Entah request dari siapa untuk siapa.
.
.
.
.
Mereka ada empat. Bukan hanya Taufan, Gempa, maupun Halilintar. Tetapi kehadiran Api membuat Fang tambah—dan semakin pusing saja. BoboiBoy menjadi lebih kuat, Fang tidak mau mengakuinya terlalu dalam—mereka rival. Hanya saja, BoboiBoy tetaplah BoboiBoy. Dan bila mereka terbagi menjadi empat, yang paling bijak hanyalah Gempa.
Termasuk dalam membagikan marshmallow. Yah, mungkin ini bukanlah nasib yang buruk—tapi terlalu malang untuk Fang alami. Pertaruhan sederhana yang ia lakukan membuatnya menghadapi ketiga BoboiBoy—beri pengecualian untuk Gempa yang dibuat Taufan pingsan dengan biskuit Yaya.

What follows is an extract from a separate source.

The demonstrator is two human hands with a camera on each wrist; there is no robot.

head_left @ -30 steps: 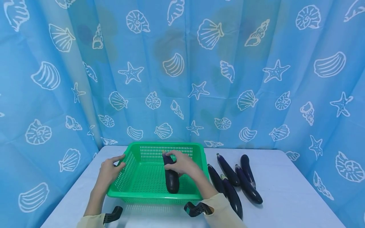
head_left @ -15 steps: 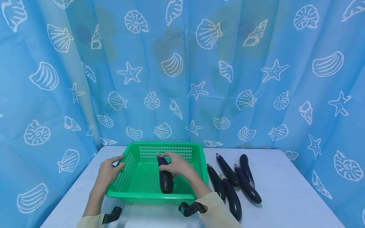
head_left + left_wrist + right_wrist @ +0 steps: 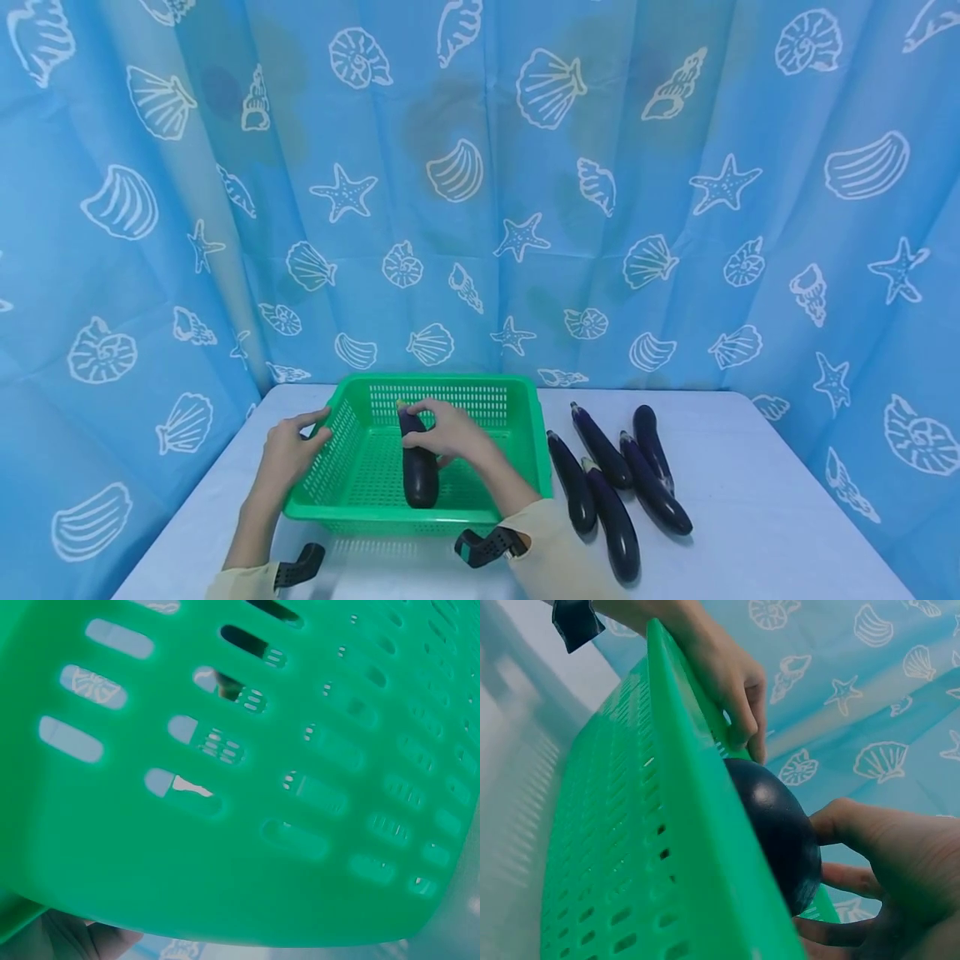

BoboiBoy Api tersenyum sombong, marshmallow yang dipegang Halilintar gosong karena api yang terlalu berlebihan. Untuk acara mendinginkan dan sumbat menyumbat, Taufan ahlinya.
"Chukuph—"
Setelah kejadian ini berlalu, Fang tidak mau ambil resiko ketika bertaruh. Ia tidak mau marshmallow berjumlah seratus masuk kedalamnya secara paksa—dan Fang tidak mau mengunyahnya, namun terpaksa, meskipun mulutnya harus menerima siksaan yang berat, namun hari ini ia telah belajar banyak untuk tidak mengerjai BoboiBoy saat bertarung atau bertaruh.